What does this all mean for Second Life users? SL – and possibly even LL — has been a target for several DMCA claims in the past, most notoriously by the industry giants who were unhappy about the amount of 3D content using copyrighted content floating around the grid. LL has, in the past, pre-emptively removed content to avoid any potential lawsuits: despite LL’s own Terms of Service, trying not to make them liable for the content their users upload to SL, big industry giants might simply don’t care: all they need is to push huge and expensive lawsuits against LL and wait until they get at least one that goes through — enough to create a precedent, demand insanely high compensation fees from LL, and effectively shut them down. But because LL has an opportunity to claim innocence before getting hit by the consequences of those lawsuits, so far they’ve escaped being crushed in court. There were occasional lawsuits around copyright issues which tried to bring LL into court, but all were settled.
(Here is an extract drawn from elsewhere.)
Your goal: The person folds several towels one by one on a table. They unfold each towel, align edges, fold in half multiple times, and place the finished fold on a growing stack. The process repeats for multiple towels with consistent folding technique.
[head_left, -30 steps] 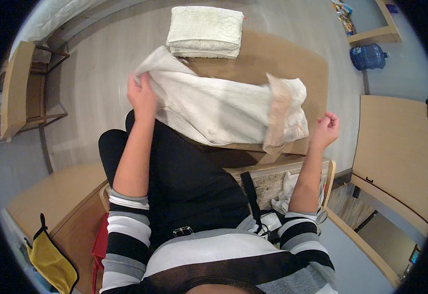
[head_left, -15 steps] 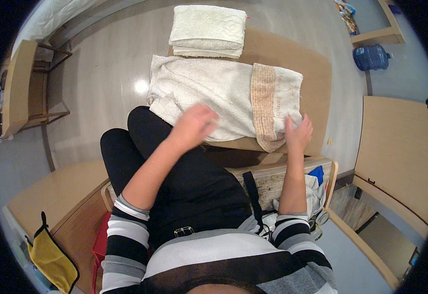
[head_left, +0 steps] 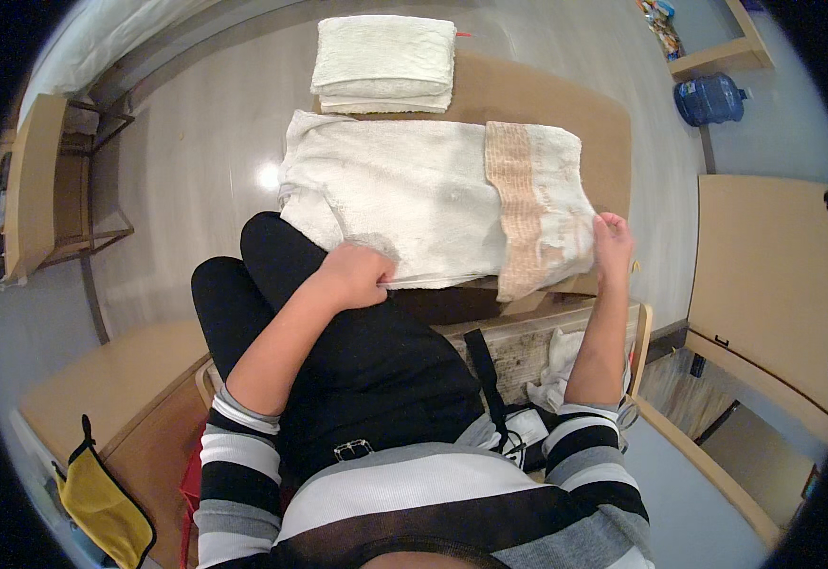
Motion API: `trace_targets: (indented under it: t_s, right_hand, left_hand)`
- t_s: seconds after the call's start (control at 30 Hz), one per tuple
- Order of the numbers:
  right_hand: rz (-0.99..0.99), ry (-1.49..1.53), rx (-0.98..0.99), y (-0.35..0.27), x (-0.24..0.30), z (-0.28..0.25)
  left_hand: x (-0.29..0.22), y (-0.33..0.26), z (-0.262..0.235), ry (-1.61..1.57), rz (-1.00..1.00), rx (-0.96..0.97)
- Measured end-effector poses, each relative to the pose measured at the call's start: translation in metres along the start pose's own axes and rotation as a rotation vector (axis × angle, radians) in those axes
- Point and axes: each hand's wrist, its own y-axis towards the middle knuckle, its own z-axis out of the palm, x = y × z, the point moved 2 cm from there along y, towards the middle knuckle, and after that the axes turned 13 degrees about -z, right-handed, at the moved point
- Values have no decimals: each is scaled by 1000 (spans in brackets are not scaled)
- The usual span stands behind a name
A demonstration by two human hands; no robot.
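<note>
A cream towel [head_left: 433, 194] with a beige woven band lies spread flat across a brown cardboard surface [head_left: 565, 104] — its near edge hangs just over the person's lap. The left hand [head_left: 357, 275] is closed on that near edge at about 7 o'clock of the towel, fingers curled over the cloth. The right hand [head_left: 613, 248] pinches the corner at about 4 o'clock, just beside the band. At 12 o'clock, touching the spread towel's far edge, sits a stack of folded towels [head_left: 385, 62].

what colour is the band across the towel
Tan band on a cream towel, clearest in the head view.
</note>
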Motion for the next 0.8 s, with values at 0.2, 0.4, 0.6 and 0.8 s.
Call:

They also were filed by the “small fry” who can only afford short lawsuits with quick settling.

Under SOPA, all it takes is a disgruntled resident to claim that LL is violating SOPA. They can just create an alt, upload an avatar based on a Disney character and file it as “proof”. Immediately — without even going to court — mechanisms are triggered under SOPA to make LL’s domain names disappear, thus preventing anyone not only to access the SL Marketplace but to login to SL as well. Even if LL releases a new viewer based only on IP addresses and not domain names — or registers a new domain name outside the US — how will they announce that to the residents, when their own sites are all down? And they will be down not only in the US but worldwide. LL might eventually file counter-claims proving that they are in no way related to that resident and that they made their best effort to get rid of copyrighted content in their own servers, but that will just take weeks or months of legal discussions. In the meantime, until a verdict is pronounced, SL will be down and inaccessible.
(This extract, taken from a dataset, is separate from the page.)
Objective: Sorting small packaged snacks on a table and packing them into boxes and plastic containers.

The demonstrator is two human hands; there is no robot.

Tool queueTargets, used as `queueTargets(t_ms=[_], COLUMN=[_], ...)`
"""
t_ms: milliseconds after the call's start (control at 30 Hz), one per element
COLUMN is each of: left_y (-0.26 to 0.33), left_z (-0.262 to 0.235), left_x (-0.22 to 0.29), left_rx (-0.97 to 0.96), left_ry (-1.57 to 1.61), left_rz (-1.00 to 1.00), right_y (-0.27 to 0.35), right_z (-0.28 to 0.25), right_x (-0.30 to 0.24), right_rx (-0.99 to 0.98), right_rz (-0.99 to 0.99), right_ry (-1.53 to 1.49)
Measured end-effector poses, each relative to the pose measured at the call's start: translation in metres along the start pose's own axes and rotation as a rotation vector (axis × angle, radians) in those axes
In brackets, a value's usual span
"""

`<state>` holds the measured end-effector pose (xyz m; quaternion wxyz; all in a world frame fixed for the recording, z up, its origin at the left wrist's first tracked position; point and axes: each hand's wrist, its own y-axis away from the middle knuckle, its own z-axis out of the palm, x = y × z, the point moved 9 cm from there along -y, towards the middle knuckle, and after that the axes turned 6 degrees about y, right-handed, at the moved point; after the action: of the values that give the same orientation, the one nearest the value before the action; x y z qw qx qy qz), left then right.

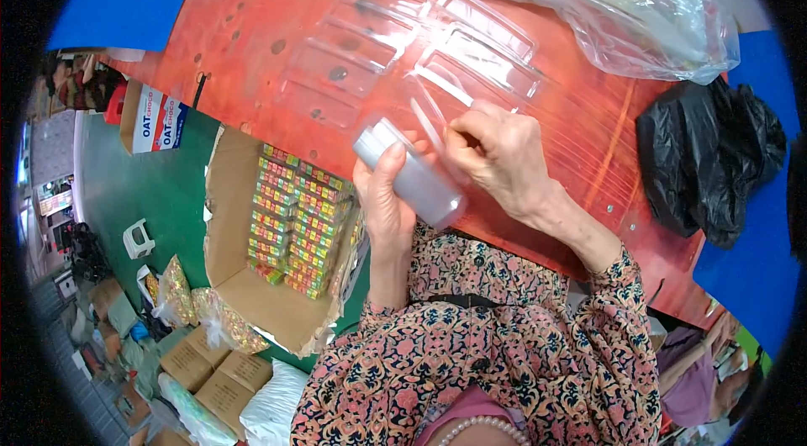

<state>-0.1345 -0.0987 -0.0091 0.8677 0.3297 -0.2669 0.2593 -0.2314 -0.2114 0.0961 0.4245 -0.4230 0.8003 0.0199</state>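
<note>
My left hand (387, 198) is wrapped round a nested stack of clear plastic trays (420, 181), with the thumb lying over the near side. Just right of it, my right hand (504, 152) has its fingers pinched on a single clear plastic tray (427, 116), which is blurred and stands tilted beside the stack. Beyond both hands, several shallow rectangular clear trays (483, 68) lie in two rows on the red tabletop (252, 68). They look empty, and glare hides part of their edges.
A large clear bag (580, 17) of small yellow and red wrapped pieces lies at the far right. A black plastic bag (706, 160) sits at the right edge. Left of the table, an open cardboard carton (231, 227) holds rows of colourful packs (298, 219). A white stool (139, 238) stands on the green floor.
</note>
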Motion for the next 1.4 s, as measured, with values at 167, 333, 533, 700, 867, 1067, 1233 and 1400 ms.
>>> queueTargets(t_ms=[167, 333, 533, 700, 867, 1067, 1233, 1400], left_y=[0.003, 0.007, 0.011, 0.01, 0.007, 0.008, 0.007, 0.008], left_z=[-0.004, -0.002, 0.014, 0.017, 0.024, 0.018, 0.016, -0.004], left_x=[0.003, 0.003, 0.005, -0.001, 0.001, 0.004, -0.001, -0.001], left_rx=[0.025, 0.04, 0.013, 0.021, 0.027, 0.018, -0.044, -0.027], left_ry=[0.001, -0.064, -0.157, -0.169, -0.205, -0.189, -0.073, -0.042], left_rz=[0.037, 0.076, 0.133, 0.112, 0.132, 0.131, 0.059, 0.028], right_y=[0.013, 0.01, 0.011, 0.008, -0.004, 0.011, 0.034, 0.037], right_z=[0.052, 0.022, -0.007, 0.003, 0.001, 0.011, 0.058, 0.063], right_x=[0.008, 0.024, 0.059, 0.065, 0.063, 0.017, 0.034, 0.032], right_rx=[-0.179, -0.035, 0.078, 0.099, 0.112, -0.21, -0.436, -0.459], right_rz=[-0.204, -0.065, -0.042, -0.081, -0.097, -0.013, 0.362, 0.44], right_ry=[0.538, 0.577, 0.55, 0.465, 0.502, -0.072, -0.764, -0.698])
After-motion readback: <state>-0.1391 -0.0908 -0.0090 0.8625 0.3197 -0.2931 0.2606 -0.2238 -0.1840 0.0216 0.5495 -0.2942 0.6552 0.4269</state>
SL is relatively low-profile these days, but it could happen and doesn’t even take a lot of effort — no need to hire a huge team of hackers and spammers based in Russia to spam LL’s sites with copyrighted content. All it takes is one alt and one disgruntled resident. Think about it.

So even if you’re pro-SOPA — because you have copyrighted content of your own in SL and would like better anti-piracy laws — you should review your position. Your competitors and enemies — the people angry at you for some reason — can very easily shut you down, too. If you have a website where you promote your products and services, it’s prone to attacks — and an attack is just someone that might post a comment on your blog while you’re asleep, with a link to copyrighted material, and when you wake up the next morning, your site and domain name are off the Web, and you have no way to get it back. If you are a non-US citizen but bought your domain name in the US or host in the US, you’re going to be affected as any US citizen. Even if your domain name is outside the US, you’re still not safe — US citizens might be unable to view your site, and thus unable to know about your content for sale in SL. Worse than that: if most people visit your site because you’re used to getting googled for it, Google might be forced to drop your website’s domain name from their database, in effect turning your website and your products unsearchable by anyone on the Web, not just US citizens.

So get in touch with any of the many anti-SOPA organisations which accept contributions from both US and non-US citizens and file your protest. Allegedly there are still a few US representatives doubting the wisdom of this choice and willing to vote against it if they can be persuaded it’s the Right Thing To Do. It’s ironic that the Internet, designed in 1969 to survive nuclear attacks and still keep going on, is now in the hands of a few representatives which, depending on their vote, will effectively be able to shut down the Internet forever or not, based on their personal convictions — and affect the whole world,  not just the people that elected them.

That’s a scary thought. Somehow this has to be stopped.


Edit: I’ve reviewed this article for clarity and some grammar errors on April 28, 2020, and added another link as well.